Sunday 9 April 2006

The Hitcher (1986)

Last night I watched the Bruce Willis vehicle "Hostage", but can't work up the enthusiasm to post a review, other than to say that he periodically began emoting like crazy, as if acting awards were given to drivel like that.  So I'll comment on the above movie instead and it's hard to believe that it is now nearly twenty years since I first viewed it.  In the meantime it has become something of a cult favourite and understandably so, as Rutger Hauer portrays a vicious and nearly unstoppable killer.  I wrote of him recently that his career has taken something of a downward spiral, and while his American roles were never as powerful as his early Dutch ones (like Spetters, Keetje Tippel, and Turkish Delight), he was something of a whirlwind force back in the 80's.  Here he plays against C. Thomas Howell as the young driver that he terrorizes; Howell too had the makings of a career back then, but it has subsequently gone down the toilet.  It doesn't pay to look too closely at the logic of the story, but the terrifying symbiosis between the two leads draws one in.

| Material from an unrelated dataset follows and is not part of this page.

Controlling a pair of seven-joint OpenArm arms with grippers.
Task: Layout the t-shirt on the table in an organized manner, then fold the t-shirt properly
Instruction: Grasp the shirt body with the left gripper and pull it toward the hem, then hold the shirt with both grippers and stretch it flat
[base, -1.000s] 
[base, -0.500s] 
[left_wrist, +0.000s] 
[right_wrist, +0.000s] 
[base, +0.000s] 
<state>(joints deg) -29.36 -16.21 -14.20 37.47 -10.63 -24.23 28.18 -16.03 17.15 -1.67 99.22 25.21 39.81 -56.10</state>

Long before the "Kevin Bacon Game", we used to play our own game linking any male and any female actor, like say Mary Martin and Steve Martin, minimising the number of links.  Any pair with more than one film in common was a "oner" and "The Hitcher" reunites Hauer with Jennifer Jason Leigh (before she got all affected) -- the previous pairing being "Flesh + Blood".  It's fascinating how Hauer moves from having forced his lust upon her the year before to tearing her in quarters here.  But that's our Rutger for you.

2 comments:

Anonymous said...

Bruce Willis is an interesting case - the films he's in can be really successful (Sixth sense, Pulp Fiction are probably the best), but you get the feeling that it's despite of him rather than because - that he's just the star vehicle for a good script. He's no Harrison Ford.

Anonymous said...

I've been viewing 'Elling' in the meantime, which you mentioned a while ago - left me with a yearning for Norway again.

A wonderful portrayal of pyschosis to..... well....  gentle pyschosis. Renewal, journeys, birth, death, relationships - it has it all, in it's own understated way.